Everything from the line containing "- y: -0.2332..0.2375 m" down to the last line below should be set down exactly, and only that, without the pictures.

****************************************

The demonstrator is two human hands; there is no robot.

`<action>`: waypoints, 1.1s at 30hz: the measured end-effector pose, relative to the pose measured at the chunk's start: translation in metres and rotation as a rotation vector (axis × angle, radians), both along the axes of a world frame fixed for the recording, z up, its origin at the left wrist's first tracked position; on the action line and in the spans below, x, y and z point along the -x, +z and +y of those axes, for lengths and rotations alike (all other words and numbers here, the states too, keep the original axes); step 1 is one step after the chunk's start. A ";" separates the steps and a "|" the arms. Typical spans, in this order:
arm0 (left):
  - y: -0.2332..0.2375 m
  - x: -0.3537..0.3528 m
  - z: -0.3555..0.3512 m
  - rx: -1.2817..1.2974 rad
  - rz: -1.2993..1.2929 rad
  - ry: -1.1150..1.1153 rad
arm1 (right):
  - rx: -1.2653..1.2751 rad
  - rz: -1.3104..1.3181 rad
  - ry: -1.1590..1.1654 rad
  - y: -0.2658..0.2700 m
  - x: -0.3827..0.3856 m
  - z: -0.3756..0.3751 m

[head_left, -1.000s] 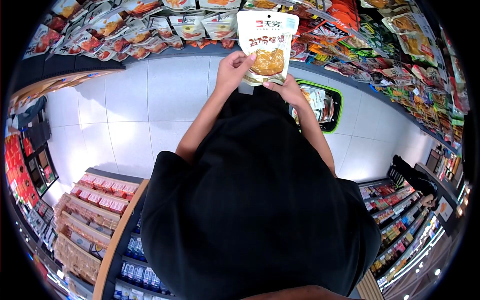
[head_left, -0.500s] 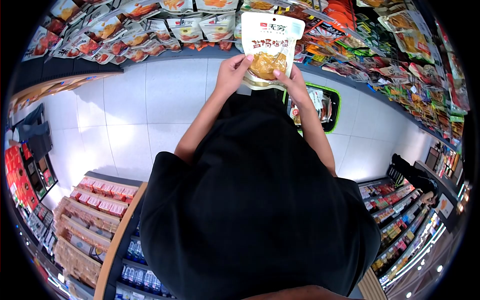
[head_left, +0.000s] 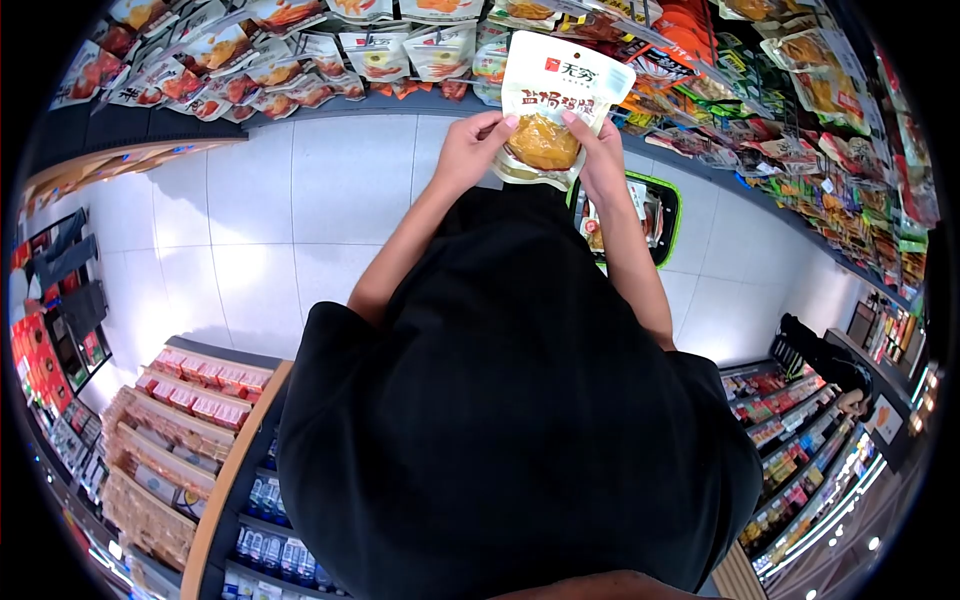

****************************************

■ **Answer to the exercise**
  - y: -0.2332..0.2375 m
  - x: -0.3537..0.3528 m
  - z: -0.3555..0.3512 m
  - rx: -1.2817..1.2974 rad
  - rz: -1.2993..1.2929 rad
  - ry: -1.1150..1.1153 rad
arm1 (right):
  - rx: -1.2653..1.2751 rad
  - rz: -1.3104..1.3181 rad
  - ry: -1.1590..1.1654 rad
  - y: -0.2658..0.2700 m
  - x: -0.3827..0.3856 m
  - z: -0.3756..0.3751 m

[head_left, -1.000s] 
[head_left, -0.500s] 
[head_left, +0.000s] 

There is nothing else to the answer.